Contributed by Jean-Francois Darre. Jean took NYC Data Science Academy 12 week full time Data Science Bootcamp p… between Sept 23 to Dec 18, 2015. The post was based on his second class project(due at 4th week of the program).
Please see the app here! You can also find the code of the app here.
Introduction:
Lending Club (LC) is a peer to peer online lending platform. It is the world’s largest marketplace connecting borrowers and investors, where consumers and small business owners lower the cost of their credit and enjoy a better experience than traditional bank lending, and investors earn attractive risk-adjusted returns.
How it works:
- Customers interested in a loan complete a simple application at LendingClub.com
- LC leverage online data and technology to quickly assess risk, determine a credit rating and assign appropriate interest rates.
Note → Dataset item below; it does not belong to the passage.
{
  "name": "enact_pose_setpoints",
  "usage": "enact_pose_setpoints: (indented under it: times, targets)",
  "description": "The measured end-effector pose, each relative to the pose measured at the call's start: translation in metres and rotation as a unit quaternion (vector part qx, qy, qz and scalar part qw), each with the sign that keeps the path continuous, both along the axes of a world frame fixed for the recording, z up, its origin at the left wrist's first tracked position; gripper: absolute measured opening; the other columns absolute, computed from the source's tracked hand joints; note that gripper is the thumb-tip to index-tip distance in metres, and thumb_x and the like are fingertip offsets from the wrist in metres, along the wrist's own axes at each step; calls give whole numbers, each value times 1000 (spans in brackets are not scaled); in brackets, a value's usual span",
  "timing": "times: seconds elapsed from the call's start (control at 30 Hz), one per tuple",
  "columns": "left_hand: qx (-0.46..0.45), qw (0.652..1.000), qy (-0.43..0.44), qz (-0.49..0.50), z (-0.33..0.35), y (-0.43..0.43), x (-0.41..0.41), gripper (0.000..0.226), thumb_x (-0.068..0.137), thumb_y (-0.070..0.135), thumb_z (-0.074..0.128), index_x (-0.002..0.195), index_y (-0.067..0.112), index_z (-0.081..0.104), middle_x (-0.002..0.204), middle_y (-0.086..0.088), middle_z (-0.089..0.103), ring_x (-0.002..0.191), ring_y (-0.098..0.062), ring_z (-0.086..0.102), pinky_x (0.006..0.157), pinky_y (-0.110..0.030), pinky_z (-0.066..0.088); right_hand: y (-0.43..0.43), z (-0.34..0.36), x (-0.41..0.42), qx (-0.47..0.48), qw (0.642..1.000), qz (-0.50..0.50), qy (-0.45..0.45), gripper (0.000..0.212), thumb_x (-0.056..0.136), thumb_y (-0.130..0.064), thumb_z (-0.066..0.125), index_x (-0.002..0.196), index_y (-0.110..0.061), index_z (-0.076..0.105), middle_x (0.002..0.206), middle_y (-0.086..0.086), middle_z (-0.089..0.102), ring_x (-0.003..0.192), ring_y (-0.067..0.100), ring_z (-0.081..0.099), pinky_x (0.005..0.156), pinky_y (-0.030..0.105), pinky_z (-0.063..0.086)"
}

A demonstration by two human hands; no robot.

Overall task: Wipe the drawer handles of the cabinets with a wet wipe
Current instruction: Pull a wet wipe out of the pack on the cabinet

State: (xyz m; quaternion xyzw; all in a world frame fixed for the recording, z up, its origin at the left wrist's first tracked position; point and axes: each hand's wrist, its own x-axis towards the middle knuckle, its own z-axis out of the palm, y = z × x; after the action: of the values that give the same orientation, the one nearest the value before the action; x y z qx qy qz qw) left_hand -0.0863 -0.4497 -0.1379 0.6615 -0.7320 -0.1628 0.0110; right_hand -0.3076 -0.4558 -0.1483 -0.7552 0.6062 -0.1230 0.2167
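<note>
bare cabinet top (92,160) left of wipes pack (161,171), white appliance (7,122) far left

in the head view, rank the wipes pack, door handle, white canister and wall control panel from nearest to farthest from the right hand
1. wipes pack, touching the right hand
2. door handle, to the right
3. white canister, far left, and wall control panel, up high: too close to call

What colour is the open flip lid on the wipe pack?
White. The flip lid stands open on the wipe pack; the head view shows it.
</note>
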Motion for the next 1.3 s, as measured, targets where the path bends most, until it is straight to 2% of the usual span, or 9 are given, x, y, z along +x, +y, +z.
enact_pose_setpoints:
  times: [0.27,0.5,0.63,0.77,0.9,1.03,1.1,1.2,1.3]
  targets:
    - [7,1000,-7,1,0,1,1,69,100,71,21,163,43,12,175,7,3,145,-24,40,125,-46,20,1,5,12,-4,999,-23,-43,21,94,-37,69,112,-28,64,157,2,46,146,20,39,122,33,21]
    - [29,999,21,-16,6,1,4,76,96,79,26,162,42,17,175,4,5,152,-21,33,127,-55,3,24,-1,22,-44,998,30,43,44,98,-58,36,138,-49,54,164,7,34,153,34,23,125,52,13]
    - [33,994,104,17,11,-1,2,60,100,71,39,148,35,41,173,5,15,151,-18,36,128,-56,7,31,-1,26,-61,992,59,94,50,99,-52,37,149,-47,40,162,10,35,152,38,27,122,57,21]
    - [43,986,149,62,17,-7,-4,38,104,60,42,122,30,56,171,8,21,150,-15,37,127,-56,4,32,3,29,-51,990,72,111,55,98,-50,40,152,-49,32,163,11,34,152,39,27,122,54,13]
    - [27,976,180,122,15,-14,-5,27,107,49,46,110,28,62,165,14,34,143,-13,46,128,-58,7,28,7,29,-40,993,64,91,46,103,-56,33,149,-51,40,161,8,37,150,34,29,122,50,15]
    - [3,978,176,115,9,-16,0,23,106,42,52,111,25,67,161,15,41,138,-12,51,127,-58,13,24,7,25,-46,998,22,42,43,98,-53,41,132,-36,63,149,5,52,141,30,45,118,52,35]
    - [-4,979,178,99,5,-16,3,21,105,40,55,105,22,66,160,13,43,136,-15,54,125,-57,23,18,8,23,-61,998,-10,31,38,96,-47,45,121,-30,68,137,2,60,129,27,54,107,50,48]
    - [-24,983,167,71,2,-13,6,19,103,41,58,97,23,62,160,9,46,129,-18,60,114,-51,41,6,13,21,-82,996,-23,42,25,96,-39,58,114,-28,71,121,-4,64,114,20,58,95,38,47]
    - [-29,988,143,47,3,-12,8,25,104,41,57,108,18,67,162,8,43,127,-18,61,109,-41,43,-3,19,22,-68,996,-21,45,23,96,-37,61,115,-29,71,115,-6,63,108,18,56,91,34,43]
- Qualified applicants receive offers in just minutes and can evaluate loan options with no impact to their credit score
- Investors ranging from individuals to institutions select loans in which to invest and can earn monthly returns
- The entire process is online, using technology to lower the cost of credit and pass the savings back in the form of lower rates for borrowers and solid returns for investors.
Here is the link to more details about Lending Club.
The app:
We build 2 mains tools to explore and run simulations on the data provided quarterly by Lending Club.
The first analysis:
For our first project, we already did some analysis on this data.
You can find the blog post here and the full R publication here!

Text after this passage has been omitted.